#### [Your assignment]
Reproduce the entries exactly, beginning with the line containing "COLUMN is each" and ending with their last line, both included.

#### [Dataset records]
== == ==

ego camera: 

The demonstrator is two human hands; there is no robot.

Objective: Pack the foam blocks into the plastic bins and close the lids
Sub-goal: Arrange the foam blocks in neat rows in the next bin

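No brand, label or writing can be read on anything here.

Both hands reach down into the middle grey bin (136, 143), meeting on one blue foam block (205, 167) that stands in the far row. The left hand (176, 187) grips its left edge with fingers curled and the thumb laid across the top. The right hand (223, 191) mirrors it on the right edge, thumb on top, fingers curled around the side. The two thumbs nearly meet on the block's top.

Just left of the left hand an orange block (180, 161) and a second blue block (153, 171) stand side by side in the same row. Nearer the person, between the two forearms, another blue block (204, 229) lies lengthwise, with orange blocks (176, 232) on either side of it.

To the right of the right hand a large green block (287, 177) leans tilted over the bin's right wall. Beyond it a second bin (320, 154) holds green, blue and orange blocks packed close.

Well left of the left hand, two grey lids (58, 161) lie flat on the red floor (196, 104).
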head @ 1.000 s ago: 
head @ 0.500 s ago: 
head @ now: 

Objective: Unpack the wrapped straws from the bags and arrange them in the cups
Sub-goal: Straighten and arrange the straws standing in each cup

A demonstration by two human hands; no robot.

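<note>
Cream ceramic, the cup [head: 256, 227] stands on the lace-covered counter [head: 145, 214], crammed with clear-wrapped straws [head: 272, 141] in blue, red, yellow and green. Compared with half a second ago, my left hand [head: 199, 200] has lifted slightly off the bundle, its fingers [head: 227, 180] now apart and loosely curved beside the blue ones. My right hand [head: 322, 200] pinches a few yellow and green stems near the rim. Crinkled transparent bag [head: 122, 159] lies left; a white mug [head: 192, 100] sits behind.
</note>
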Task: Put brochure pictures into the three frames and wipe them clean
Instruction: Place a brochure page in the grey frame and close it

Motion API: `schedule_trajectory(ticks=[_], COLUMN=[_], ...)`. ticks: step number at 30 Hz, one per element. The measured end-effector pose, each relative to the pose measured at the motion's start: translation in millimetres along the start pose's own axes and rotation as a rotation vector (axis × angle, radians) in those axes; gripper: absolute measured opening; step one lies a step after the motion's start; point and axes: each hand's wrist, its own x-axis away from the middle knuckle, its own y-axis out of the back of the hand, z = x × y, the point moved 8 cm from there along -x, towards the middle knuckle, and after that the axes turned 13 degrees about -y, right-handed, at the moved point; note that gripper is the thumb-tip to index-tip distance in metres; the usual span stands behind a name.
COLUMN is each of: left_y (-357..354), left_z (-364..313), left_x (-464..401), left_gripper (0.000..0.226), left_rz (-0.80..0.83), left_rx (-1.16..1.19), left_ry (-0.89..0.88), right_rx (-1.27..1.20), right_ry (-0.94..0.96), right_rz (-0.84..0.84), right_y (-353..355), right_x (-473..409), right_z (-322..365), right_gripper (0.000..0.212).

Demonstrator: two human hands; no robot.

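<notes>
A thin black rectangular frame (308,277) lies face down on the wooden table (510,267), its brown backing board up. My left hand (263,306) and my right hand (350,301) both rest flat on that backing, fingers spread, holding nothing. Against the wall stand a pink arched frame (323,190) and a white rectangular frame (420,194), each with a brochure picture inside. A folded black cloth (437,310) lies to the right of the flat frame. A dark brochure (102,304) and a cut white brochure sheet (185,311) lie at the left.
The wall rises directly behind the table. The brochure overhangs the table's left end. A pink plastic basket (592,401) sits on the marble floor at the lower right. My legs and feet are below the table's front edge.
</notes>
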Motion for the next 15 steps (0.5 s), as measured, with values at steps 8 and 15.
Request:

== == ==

#### [Reply to the exercise]
COLUMN is each of: left_y (-357..354), left_z (-364..313), left_x (-464..401), left_gripper (0.000..0.226), left_rz (-0.80..0.83), left_rx (-1.16..1.19), left_ry (-0.89..0.88), right_rx (-1.27..1.20), right_ry (-0.94..0.96), right_rz (-0.84..0.84), right_y (-353..355), right_x (-473..409), right_z (-322..365), right_gripper (0.000..0.212).

Demonstrator: two human hands; no robot.

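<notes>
A thin black rectangular frame (308,277) lies face down on the wooden table (510,267), its brown backing board up. My left hand (263,306) and my right hand (350,301) both rest flat on that backing, fingers spread, holding nothing. Against the wall stand a pink arched frame (323,190) and a white rectangular frame (420,194), each with a brochure picture inside. A folded black cloth (437,310) lies to the right of the flat frame. A dark brochure (102,304) and a cut white brochure sheet (185,311) lie at the left.
The wall rises directly behind the table. The brochure overhangs the table's left end. A pink plastic basket (592,401) sits on the marble floor at the lower right. My legs and feet are below the table's front edge.
</notes>
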Motion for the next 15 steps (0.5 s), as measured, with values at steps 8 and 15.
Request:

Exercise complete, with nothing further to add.